BREWING MIGRANT PLIGHT
Authorities in Antigua and nearby St. Kitts are at diplomatic loggerheads over the fate of more than a dozen Cameroon citizens who were last month rescued by passing vessels when their vessel capsized off St. Kitts.
The 14 West Africans were part of an Antigua-based group, which boarded a dangerously overcrowded smuggling vessel that should have taken them to the US Virgin Islands from where they would have creatively made their way to mainland America on flights that are treated as domestic, rather than international.
But the plan as to how the rescued bunch would have been treated by Antigua has gone awry as Antigua says it no longer sees the need to have them repatriated back to the island.
Tragedy struck on March 28 when the severely overloaded vessel sank, killing about 15 of them. A total of 14 were rescued by passing vessels, taken to St. Kitts where they remained awaiting repatriation to Antigua as the government there had promised. Only three bodies have been found.
At the weekend, however, Antiguan Prime Minister Gaston Browne announced that he was walking back on the promise to take back the Cameroonians, because he alleged that they sooner rather than later try again to leave the island for so-called greener pastures. His announcement has caused severe anger in St. Kitts where authorities have said that they will still try to persuade PM Browne to change his mind.

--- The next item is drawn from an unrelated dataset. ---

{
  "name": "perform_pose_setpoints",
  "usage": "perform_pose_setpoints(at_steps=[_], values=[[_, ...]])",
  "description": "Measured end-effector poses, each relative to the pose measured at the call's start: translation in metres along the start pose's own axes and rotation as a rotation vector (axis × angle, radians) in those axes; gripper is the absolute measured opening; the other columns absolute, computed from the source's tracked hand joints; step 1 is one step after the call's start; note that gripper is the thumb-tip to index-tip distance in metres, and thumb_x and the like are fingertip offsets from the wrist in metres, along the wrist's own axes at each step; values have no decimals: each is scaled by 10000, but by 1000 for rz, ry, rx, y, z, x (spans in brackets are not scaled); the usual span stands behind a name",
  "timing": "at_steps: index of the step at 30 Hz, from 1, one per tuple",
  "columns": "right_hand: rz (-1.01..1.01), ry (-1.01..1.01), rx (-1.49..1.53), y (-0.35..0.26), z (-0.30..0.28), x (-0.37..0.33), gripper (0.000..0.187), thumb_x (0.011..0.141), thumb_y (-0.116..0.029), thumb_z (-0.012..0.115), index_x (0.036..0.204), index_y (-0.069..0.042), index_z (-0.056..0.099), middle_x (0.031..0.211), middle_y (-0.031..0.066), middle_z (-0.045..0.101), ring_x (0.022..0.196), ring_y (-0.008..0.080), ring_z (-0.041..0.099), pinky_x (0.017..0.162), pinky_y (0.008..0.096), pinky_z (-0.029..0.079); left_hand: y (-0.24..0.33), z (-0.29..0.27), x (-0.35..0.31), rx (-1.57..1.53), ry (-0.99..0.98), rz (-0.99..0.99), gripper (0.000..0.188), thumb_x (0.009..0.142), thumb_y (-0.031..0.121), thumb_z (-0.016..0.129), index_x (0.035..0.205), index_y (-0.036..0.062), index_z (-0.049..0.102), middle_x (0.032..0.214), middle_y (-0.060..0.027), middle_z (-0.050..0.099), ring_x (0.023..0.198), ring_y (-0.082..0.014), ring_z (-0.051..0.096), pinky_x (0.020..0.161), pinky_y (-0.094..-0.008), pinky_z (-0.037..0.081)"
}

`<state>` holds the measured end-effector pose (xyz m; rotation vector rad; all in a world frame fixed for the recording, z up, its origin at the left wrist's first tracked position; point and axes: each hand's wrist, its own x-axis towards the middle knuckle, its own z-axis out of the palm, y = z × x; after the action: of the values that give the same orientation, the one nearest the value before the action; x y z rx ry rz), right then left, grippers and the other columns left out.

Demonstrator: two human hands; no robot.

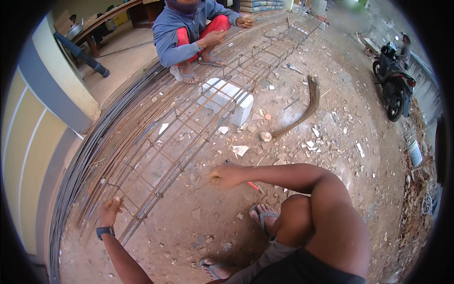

“Why bring them back when they are likely to smuggle out of the country again,” he was quoted as saying in a governing party publication. This is even as the 14 are being held in a detention center in St. Kitts. Unhappy and frustrated, five of the group made good their escape at the weekend but four were recaptured and are back in detention, jobless and cashless.
Authorities in Basseterre, the capital, say they will follow international protocols in dealing with groups such as the Cameroonians even while clinging to hope that Antigua will keep its promise. The 14 are part of a group of about 900 mostly Cameroonians who had traveled to Antigua on the now defunct Antigua Airways flights late last year. Officials say about 650 have remained but many are trying to leave as they are broke, homesick and anxious to reach their planned final destination — the US. The airline had been billed as the answer to the decades-old prayer of Caribbean governments to establish an air bridge between the region and Africa.
“The government of St. Kitts and Nevis continues to pursue workable and diplomatic solutions as it is duty bound so to do,” said a national security ministry statement.
On landing on the inaugural flight last year, many had indicated that they were anxious to leave Cameroon to escape conflict between parts of the country, which have Anglophone leanings versus those, which are Francophone as Anglos complain of deliberate marginalization by the Francophones, leading to political and ethnic tensions.
Meanwhile, PM Browne said it will make little sense to continue pursuing the dream of a Caribbean-Africa air service as illegal migrants rather than tourists and business persons are dominating the service.
“In essence, Antigua Airways is practically a defunct entity at this point as we are very gun-shy about continuing those charters because of what happened. We ended up with these opportunistic migrants who came into the country,” the prime minister told Antigua Newsroom recently.
In all about 900 West Africans had made the trip via the short-lived service. Officials say more than 600 are still on island, many struggling to make ends meet, homesick and are stranded. Authorities have asked the UN’s refugee office for help in dealing with the migrants.